*Task prompt*. Using the listing below, set down each line from the line containing "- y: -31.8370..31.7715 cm" through the line containing "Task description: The", both ends included, exactly and with nothing added.

= = = = =

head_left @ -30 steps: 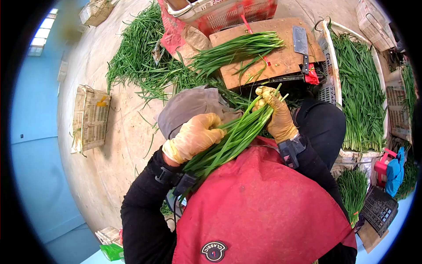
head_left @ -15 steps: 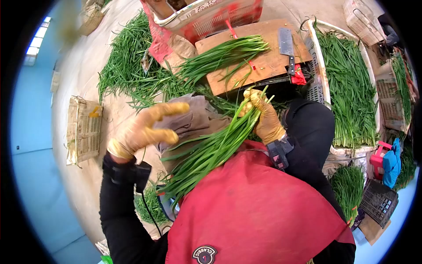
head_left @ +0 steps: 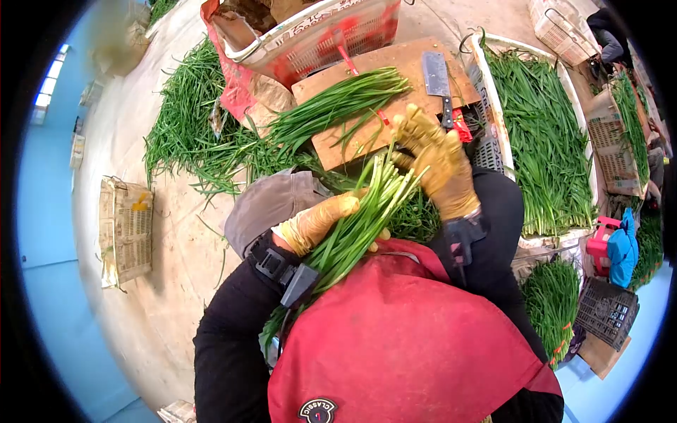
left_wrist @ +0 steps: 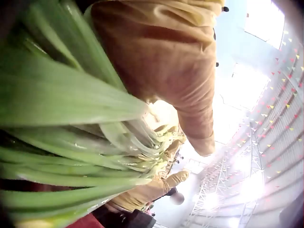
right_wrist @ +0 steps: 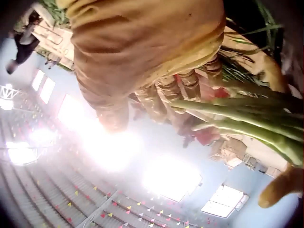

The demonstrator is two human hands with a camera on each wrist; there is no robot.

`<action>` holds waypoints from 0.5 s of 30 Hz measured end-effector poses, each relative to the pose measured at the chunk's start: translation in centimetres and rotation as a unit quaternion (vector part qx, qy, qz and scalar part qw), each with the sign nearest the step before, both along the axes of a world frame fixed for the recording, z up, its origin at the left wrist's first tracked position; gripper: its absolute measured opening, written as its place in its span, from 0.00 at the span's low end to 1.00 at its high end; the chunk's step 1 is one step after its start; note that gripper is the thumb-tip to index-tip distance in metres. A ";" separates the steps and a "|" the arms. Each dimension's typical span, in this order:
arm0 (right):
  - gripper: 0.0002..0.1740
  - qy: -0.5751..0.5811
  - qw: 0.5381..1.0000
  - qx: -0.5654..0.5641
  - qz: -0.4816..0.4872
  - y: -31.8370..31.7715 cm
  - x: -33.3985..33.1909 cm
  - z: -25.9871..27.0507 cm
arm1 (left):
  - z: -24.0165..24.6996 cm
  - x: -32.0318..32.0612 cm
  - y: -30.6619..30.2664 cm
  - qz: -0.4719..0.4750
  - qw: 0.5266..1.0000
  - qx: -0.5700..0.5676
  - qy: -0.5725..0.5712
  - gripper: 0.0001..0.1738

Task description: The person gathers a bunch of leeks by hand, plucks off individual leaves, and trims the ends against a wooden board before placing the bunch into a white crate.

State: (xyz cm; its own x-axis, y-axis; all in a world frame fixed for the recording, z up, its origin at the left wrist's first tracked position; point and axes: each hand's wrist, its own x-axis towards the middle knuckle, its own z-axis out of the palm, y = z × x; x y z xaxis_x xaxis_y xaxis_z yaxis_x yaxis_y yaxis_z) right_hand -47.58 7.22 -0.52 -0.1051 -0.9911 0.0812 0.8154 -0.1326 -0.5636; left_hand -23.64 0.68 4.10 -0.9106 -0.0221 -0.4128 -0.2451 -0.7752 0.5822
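Observation:
My gloved left hand [head_left: 317, 222] grips a bunch of garlic chives [head_left: 352, 243] over my lap, thumb on top and fingertips showing beneath. The bunch slants, with its pale cut ends up toward the board and leaf tips by my left forearm. In the left wrist view the green leaves [left_wrist: 61, 99] fill the left side beside the gloved hand [left_wrist: 156, 52]. Just past the pale ends is my gloved right hand [head_left: 441, 166], fingers extended. In the right wrist view a few stems [right_wrist: 251, 121] lie beside that hand [right_wrist: 147, 42], outside its grasp.
A wooden board [head_left: 395, 63] ahead bears another chive bundle [head_left: 345, 99] and a cleaver [head_left: 437, 81]. Loose chives [head_left: 190, 127] are heaped on the floor at left. A crate rim [head_left: 497, 99] surrounds more chives at right; an upright crate [head_left: 127, 229] stands far left.
My left hand let go, swung out left, then came back onto the bunch. My right hand, which held the stem ends, has released them and straightened its fingers. The head view has shifted.

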 end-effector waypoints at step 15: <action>0.41 0.310 0.929 0.200 -0.011 1.5 -2.3 0.4 | 1.3 0.4 -0.8 0.060 0.993 -0.082 -0.060 0.26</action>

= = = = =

*Result of the exercise*.
  - y: -31.8370..31.7715 cm
  - x: -33.3985..33.1909 cm
  - z: -25.9871..27.0507 cm
arm1 (left):
  - z: -24.0165..24.6996 cm
  - x: -32.0318..32.0612 cm
  - y: -30.6619..30.2664 cm
  - qz: -0.4719..0.4750
  - qw: 0.5266..1.0000
  - qx: -0.5700..0.5676
  - qy: -0.5725..0.5712
  - gripper: 0.0001..0.1738

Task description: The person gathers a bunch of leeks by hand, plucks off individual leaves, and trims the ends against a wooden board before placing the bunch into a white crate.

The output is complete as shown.